Give back the full listing verbatim, apart from its images.
- - - - - - -
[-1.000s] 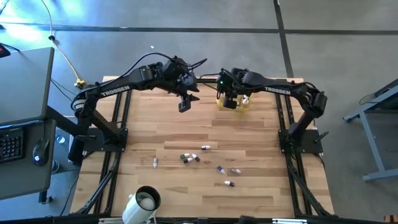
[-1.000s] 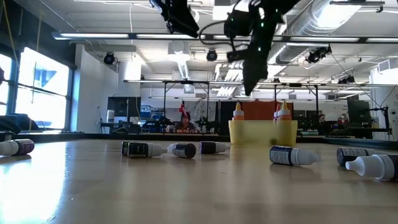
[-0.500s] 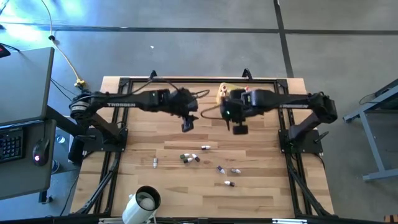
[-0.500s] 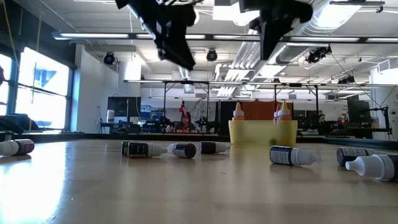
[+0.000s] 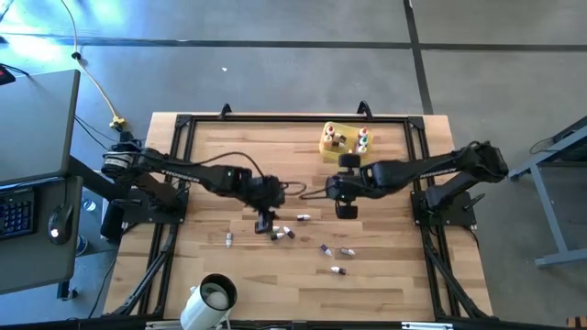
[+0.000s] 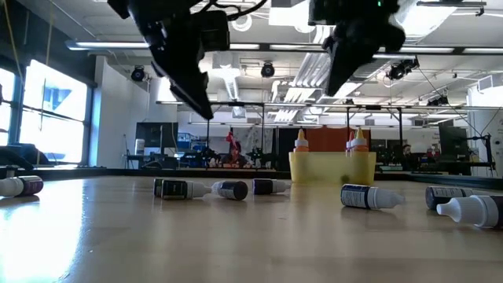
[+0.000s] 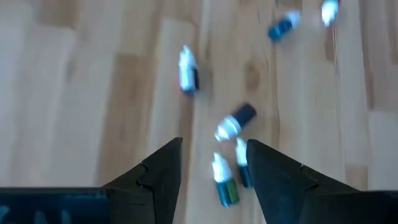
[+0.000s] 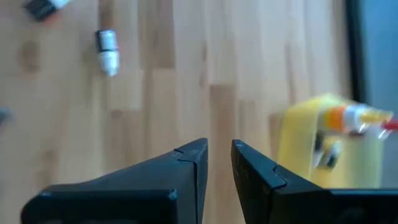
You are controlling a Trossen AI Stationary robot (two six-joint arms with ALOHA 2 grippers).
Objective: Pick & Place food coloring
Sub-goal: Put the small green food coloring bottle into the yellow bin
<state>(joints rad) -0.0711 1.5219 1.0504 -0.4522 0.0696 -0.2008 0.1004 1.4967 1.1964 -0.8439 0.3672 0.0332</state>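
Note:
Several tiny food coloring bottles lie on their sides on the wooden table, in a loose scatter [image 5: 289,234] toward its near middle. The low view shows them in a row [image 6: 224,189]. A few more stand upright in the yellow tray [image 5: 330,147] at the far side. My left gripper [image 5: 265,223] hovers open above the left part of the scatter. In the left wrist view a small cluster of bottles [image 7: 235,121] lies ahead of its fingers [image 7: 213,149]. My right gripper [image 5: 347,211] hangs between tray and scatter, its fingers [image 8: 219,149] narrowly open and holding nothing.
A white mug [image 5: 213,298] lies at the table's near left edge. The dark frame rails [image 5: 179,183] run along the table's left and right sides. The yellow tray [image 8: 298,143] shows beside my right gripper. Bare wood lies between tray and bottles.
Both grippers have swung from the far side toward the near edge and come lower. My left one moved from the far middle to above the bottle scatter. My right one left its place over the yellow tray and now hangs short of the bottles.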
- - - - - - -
[WRITTEN RESPONSE]
[-1.000s] 
[-1.000s] 
[-0.500s] 
[-0.500s] 
[+0.000s] 
[+0.000s] 
[+0.000s] 
[+0.000s] 
You are controlling a Trossen AI Stationary robot (two six-joint arms with ALOHA 2 grippers).
Objective: Pick & Place food coloring
Sub-goal: Put the small green food coloring bottle into the yellow bin
<state>(joints rad) -0.0711 1.5219 1.0504 -0.4522 0.0696 -0.2008 0.1004 1.4967 1.1964 -0.8439 0.3672 0.0332</state>
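Note:
Several tiny food coloring bottles lie on their sides on the wooden table, in a loose scatter [image 5: 289,234] toward its near middle. The low view shows them in a row [image 6: 224,189]. A few more stand upright in the yellow tray [image 5: 330,147] at the far side. My left gripper [image 5: 265,223] hovers open above the left part of the scatter. In the left wrist view a small cluster of bottles [image 7: 235,121] lies ahead of its fingers [image 7: 213,149]. My right gripper [image 5: 347,211] hangs between tray and scatter, its fingers [image 8: 219,149] narrowly open and holding nothing.
A white mug [image 5: 213,298] lies at the table's near left edge. The dark frame rails [image 5: 179,183] run along the table's left and right sides. The yellow tray [image 8: 298,143] shows beside my right gripper. Bare wood lies between tray and bottles.
Both grippers have swung from the far side toward the near edge and come lower. My left one moved from the far middle to above the bottle scatter. My right one left its place over the yellow tray and now hangs short of the bottles.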

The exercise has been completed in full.